### What is expected
Only the lines from the start of the data through the one containing "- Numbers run" belong in your answer; return them exactly.

### Input data

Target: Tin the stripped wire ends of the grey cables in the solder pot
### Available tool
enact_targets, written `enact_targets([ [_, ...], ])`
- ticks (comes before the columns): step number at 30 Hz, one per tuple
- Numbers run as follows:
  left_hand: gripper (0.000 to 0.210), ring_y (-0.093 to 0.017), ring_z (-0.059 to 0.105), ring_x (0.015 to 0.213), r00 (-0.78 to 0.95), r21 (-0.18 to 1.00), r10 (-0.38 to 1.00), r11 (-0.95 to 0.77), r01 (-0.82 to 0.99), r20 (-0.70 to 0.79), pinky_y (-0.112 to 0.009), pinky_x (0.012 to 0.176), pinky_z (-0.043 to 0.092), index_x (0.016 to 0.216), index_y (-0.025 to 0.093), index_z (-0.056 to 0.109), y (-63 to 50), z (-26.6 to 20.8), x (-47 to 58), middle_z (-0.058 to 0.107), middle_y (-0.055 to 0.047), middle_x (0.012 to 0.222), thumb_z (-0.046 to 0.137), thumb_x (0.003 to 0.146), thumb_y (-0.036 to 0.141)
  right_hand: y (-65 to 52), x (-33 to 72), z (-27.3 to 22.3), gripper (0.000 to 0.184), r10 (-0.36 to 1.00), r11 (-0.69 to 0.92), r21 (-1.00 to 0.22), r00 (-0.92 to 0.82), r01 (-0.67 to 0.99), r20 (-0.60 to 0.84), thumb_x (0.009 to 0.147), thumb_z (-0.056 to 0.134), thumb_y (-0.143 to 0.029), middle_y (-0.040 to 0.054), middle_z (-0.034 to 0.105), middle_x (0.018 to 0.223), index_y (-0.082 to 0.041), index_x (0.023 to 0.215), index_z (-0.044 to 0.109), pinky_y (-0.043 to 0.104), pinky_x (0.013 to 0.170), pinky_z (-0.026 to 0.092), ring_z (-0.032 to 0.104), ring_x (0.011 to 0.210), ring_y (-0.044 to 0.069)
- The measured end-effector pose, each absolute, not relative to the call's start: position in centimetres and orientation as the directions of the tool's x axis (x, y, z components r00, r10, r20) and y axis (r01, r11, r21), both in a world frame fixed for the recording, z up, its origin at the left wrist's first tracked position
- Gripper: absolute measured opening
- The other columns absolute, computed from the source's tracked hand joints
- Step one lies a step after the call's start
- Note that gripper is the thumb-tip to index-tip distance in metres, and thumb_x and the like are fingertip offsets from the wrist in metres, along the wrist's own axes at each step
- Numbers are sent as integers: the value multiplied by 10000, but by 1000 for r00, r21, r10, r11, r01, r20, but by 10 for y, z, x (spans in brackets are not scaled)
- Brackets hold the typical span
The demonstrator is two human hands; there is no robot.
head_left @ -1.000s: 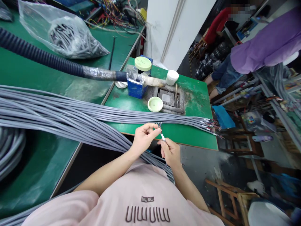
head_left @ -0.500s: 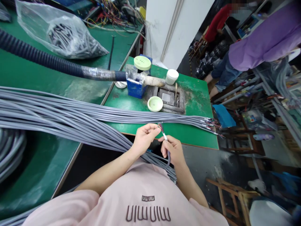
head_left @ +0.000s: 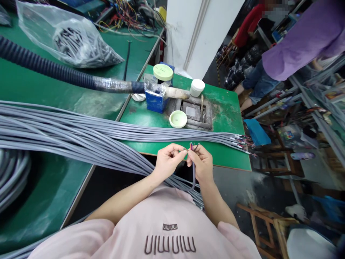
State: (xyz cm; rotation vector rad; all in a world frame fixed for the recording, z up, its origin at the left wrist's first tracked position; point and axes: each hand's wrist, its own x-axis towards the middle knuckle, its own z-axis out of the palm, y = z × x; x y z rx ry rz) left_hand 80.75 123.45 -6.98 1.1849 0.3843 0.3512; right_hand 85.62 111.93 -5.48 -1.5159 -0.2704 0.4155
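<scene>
A single grey cable (head_left: 193, 176) rises from below into my right hand (head_left: 201, 162), which is closed around its end. Thin coloured wires (head_left: 191, 146) fan out of that end above the fingertips. My left hand (head_left: 168, 160) pinches one of these wires between thumb and forefinger, its fingertips touching those of my right hand. The stripped part of the cable is mostly hidden by my fingers. Just beyond both hands, a long bundle of grey cables (head_left: 151, 133) lies across the green table, its stripped wire ends (head_left: 244, 140) at the right.
A solder pot (head_left: 192, 111) is set in the green table (head_left: 226, 118), with a pale green dish (head_left: 178, 119) beside it. A ribbed hose (head_left: 67, 75) ends at a blue box (head_left: 155, 101). A white jar (head_left: 197, 87) stands behind. Someone in purple (head_left: 302, 46) is at right.
My right hand has moved up the cable to its wire end and now meets my left fingertips. The wires have spread apart, and my left hand has shifted slightly right.
</scene>
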Motion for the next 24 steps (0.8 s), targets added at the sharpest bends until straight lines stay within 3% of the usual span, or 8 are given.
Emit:
enact_targets([
  [9, 292, -37, 318, 390, 904, 893, 394, 449, -30, -168, -182, 412, 254, 676, 146, 614, 1230, -71, 812, 431, 75, 425, 728, 683, 415, 1124, 861, -48, 182, 335, -120, -993, 941, -5, -46, 785, 639, -351, -56, 522, 547, -193, 734, 562, 194, 435, 397, 465, 445, 67],
  [18, 263, -38, 338, 392, 913, 838, 364, 543, -49, -182, -175, 411, 272, 714, 153, 604, 1218, -80, 816, 448, 81, 443, 711, 711, 394, 1127, 872, -47, 188, 354, -181, -983, 935, 35, -32, 783, 625, -365, -62, 495, 546, -191, 739, 569, 179, 426, 363, 431, 448, 58],
  [24, 257, -52, 374, 413, 886, 904, 450, 417, -98, -112, -187, 436, 312, 741, 154, 642, 1231, -85, 816, 453, 68, 448, 701, 717, 403, 1118, 927, -24, 177, 382, -354, -917, 923, 182, 36, 762, 609, -333, -84, 431, 449, -184, 693, 543, 185, 388, 281, 361, 376, 54],
])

### Answer to this problem
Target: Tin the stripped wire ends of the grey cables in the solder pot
### Available tool
enact_targets, written `enact_targets([ [_, ...], ])`
- ticks (comes before the columns): step number at 30 Hz, one per tuple
- Numbers run as follows:

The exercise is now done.